The democratic and centrist elements in the Lankan Diaspora have a pivotal role to play in this stage of Lankan history. Across the country, there are pockets of resistance to the regime’s injustices. In the absence of an effective opposition, such struggles are left bereft.
The Lankan Diaspora can change that.
What these isolated struggles need is not money but international exposure/solidarity. Given their current helpless condition, nothing will be too small.
Consider the Weliweriya struggle; the controversial factory depends on foreign-orders. A pressure campaign on the international-buyers of Dipped Products is something even a few committed members of the Lankan Diaspora can undertake. If Dipped Products has Western buyers, they will be vulnerable to image issues. The potential loss of orders might pressurise Dhammika Perera and the Rajapaksas to adopt a conciliatory stand.
Ordinary Lankans do not have powerful countries fighting for them. But there are Sinhalese, Tamils and Muslims domiciled in those powerful countries. It is time at least some of them lent a peaceful and a democratic hand to their suffering brethren in Sri Lanka.
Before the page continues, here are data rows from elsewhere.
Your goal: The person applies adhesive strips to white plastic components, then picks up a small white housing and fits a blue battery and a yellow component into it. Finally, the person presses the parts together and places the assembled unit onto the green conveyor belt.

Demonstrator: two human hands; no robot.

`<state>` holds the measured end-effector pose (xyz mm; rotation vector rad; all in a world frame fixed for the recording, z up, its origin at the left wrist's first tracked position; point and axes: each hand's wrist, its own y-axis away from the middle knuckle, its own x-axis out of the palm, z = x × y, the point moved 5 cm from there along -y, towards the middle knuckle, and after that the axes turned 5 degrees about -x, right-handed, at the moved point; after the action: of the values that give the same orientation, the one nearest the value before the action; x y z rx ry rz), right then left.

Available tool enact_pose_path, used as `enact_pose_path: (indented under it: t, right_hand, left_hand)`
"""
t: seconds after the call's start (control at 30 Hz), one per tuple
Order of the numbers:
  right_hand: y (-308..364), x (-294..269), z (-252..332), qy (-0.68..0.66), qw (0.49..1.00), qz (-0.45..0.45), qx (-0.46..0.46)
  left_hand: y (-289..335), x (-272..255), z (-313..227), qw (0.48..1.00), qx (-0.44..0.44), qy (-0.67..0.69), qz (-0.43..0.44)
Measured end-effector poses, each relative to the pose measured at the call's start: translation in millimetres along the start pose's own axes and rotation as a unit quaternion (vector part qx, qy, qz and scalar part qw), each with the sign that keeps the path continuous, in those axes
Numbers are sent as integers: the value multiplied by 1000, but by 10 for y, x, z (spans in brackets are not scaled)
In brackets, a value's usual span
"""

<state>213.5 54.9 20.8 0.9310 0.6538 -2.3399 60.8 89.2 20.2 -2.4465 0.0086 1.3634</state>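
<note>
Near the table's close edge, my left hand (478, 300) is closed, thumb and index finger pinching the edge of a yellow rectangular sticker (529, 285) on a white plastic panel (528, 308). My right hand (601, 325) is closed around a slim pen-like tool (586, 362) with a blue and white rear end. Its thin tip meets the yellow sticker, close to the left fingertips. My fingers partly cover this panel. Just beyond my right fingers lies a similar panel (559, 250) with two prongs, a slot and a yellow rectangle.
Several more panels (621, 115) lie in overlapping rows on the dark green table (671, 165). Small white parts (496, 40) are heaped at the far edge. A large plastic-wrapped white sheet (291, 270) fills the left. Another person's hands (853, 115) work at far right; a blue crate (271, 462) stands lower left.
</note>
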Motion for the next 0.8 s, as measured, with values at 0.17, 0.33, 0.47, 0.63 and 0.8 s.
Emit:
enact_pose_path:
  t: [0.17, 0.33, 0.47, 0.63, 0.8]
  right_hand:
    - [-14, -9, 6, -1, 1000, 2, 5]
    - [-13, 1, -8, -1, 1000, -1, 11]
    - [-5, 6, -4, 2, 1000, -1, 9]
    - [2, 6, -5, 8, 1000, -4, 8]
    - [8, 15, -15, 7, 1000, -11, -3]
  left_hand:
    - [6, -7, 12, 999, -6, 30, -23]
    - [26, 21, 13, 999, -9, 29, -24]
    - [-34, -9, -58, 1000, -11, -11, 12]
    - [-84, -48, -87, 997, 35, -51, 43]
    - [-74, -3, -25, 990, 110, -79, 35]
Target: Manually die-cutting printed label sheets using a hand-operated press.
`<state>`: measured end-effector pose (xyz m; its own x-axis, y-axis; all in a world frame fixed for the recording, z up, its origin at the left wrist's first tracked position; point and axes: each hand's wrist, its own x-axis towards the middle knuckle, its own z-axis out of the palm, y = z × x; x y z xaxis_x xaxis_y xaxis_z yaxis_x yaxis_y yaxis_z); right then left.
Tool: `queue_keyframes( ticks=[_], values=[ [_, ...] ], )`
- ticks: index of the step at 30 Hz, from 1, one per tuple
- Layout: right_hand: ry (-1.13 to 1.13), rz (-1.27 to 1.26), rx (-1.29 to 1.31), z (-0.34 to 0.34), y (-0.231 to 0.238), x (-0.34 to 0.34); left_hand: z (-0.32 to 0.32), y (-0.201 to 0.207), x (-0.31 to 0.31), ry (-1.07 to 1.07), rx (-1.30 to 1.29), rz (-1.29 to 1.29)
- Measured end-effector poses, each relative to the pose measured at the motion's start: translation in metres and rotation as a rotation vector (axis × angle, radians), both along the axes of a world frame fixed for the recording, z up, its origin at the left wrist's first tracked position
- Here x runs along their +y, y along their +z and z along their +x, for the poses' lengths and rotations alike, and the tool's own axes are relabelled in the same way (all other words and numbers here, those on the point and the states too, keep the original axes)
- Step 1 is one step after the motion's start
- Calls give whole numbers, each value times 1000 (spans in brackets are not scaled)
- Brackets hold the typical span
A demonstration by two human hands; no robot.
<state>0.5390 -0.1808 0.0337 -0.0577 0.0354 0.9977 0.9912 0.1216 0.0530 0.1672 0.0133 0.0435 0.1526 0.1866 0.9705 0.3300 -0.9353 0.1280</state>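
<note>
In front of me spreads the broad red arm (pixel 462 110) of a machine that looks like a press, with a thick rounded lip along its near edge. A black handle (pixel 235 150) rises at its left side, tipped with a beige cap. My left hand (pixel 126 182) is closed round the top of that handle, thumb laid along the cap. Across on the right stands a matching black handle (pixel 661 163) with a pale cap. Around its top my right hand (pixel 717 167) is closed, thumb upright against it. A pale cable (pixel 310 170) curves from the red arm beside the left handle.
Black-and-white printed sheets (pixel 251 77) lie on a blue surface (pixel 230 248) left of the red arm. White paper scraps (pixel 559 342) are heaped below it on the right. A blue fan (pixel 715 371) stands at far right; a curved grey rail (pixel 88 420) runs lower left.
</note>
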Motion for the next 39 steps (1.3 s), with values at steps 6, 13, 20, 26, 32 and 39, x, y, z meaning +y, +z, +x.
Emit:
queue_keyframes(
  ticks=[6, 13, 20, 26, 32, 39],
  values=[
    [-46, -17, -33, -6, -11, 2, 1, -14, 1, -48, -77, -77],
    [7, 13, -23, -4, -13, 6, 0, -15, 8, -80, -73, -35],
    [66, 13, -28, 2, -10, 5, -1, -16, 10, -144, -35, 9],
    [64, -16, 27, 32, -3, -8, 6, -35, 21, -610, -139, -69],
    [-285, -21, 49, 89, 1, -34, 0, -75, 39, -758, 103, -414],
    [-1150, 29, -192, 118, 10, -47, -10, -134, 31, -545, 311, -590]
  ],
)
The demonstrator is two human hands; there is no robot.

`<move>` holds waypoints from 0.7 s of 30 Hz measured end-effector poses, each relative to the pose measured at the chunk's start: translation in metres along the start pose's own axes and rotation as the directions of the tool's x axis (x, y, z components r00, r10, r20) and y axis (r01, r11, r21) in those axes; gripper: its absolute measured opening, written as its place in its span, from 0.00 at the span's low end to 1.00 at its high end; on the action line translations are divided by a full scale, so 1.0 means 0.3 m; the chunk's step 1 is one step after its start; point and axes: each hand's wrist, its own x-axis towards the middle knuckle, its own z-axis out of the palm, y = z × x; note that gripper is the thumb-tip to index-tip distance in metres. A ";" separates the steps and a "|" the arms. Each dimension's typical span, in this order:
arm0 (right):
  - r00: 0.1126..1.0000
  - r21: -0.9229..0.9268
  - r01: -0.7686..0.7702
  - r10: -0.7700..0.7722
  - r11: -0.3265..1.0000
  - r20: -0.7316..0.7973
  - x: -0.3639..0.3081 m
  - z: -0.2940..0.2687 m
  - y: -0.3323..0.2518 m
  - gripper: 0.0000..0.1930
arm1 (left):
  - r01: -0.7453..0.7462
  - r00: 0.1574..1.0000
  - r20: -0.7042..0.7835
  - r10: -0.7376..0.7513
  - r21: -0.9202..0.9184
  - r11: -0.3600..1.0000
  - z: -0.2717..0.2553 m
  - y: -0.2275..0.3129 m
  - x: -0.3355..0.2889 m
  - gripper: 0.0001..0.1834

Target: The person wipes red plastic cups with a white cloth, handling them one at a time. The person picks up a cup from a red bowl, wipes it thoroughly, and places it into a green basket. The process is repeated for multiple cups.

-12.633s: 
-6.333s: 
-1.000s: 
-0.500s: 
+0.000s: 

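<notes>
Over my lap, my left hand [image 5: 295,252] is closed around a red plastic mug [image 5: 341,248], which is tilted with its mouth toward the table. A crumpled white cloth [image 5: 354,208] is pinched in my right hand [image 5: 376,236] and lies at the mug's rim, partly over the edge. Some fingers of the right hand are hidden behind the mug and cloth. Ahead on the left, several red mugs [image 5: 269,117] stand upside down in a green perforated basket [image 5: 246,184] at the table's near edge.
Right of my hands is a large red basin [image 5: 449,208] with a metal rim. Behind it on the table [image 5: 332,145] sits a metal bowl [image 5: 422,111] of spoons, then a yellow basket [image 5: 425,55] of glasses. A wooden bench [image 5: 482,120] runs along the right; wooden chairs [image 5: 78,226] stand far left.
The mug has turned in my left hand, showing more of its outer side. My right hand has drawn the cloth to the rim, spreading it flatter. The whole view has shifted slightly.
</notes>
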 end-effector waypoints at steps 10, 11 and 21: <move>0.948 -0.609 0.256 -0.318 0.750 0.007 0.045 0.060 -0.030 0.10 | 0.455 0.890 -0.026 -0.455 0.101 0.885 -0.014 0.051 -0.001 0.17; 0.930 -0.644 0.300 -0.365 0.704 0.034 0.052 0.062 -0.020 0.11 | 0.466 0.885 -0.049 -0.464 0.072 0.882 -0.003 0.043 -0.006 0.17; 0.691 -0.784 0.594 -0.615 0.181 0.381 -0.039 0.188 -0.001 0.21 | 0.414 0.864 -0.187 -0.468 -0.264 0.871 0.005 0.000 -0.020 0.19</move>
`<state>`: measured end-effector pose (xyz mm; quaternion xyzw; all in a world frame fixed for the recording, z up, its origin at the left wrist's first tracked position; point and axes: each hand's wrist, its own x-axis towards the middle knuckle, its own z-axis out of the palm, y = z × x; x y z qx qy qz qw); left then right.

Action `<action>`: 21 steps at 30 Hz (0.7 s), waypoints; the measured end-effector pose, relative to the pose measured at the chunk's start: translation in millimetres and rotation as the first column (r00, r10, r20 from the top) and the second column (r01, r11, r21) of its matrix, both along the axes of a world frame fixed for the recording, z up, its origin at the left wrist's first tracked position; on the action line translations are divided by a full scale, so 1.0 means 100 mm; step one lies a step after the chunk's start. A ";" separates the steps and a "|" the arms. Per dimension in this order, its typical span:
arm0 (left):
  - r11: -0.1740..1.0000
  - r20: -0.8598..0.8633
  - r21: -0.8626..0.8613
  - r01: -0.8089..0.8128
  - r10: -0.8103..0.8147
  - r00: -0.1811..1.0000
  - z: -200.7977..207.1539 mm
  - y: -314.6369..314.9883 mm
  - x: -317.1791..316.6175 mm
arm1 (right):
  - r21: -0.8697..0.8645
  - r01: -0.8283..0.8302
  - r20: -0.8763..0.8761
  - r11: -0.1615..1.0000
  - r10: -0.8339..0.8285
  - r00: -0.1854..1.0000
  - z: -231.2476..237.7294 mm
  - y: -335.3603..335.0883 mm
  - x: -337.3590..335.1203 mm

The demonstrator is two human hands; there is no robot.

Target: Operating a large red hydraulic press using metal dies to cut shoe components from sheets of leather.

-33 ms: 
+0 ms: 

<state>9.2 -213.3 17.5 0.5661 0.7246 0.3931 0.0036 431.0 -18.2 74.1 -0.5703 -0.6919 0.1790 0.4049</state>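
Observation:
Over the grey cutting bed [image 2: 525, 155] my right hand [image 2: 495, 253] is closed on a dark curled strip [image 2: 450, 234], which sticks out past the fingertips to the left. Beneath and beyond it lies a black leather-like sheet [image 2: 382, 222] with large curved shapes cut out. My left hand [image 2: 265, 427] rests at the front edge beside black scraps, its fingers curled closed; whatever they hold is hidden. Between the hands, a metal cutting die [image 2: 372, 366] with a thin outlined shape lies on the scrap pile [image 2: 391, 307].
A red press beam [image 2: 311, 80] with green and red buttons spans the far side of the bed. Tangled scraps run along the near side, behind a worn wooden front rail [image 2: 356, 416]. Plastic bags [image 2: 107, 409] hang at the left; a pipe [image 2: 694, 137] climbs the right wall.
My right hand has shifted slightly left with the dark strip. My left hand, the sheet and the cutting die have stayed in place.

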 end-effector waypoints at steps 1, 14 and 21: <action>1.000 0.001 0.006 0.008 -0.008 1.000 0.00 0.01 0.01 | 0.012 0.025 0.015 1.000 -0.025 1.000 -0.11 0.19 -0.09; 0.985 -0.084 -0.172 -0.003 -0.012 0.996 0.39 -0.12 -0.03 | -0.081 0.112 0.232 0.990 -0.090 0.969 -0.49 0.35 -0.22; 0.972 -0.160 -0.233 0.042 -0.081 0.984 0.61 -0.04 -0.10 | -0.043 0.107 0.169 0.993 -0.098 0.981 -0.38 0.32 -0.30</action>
[i] Mahinda Rajapaksa’s private residence, ‘Carlton’ is in Tangalle
[ii] Minister Dinesh Gunawardane told the parliament that Victoria Tkacheva was neither raped nor sexually abused, and mentioned the Defence Ministry as his informant – http://www.ceylontoday.lk/16-37444-news-detail-khuram-shaikhs-partner-was-not-raped.html
[vi] The UNP is too busy rendering itself irrelevant. Neither Leader Ranil nor ‘Alternative Leader Sajith is lifting a finger to protest the ongoing eviction of Colombo’s poor. The UNP should have intervened to stop this horrendous injustice at least out of political considerations. The UNP’s Colombo base would vanish once Colombo’s poor are evicted. Sajith Premadasa’s total lack of interest in the plight of Colombo’s poor shows that, unlike his father, he is totally divorced from the ordinary problems of ordinary people. In this sense too he is more like Ranil Wickremesinghe than Ranasinghe Premadasa.
[viii] Dhammika Perera was appointed by President Rajapaksa in 2011, a few months after the Sunday Leader revealed that he owns the biggest chunk of the Colombo Stock Market – Rs.36 billion.
[xiv] http://www.bbc.co.uk/sinhala/sri_lanka/2013/10/131015_armychief_audio.shtml – In any democratic country, an army commander who makes such a murderous pronouncement will be sent home in disgrace; the fact that his words did not cause a stir, even in the oppositional ranks, shows how far we have come down the slippery-slope of militarization, abuse and impunity.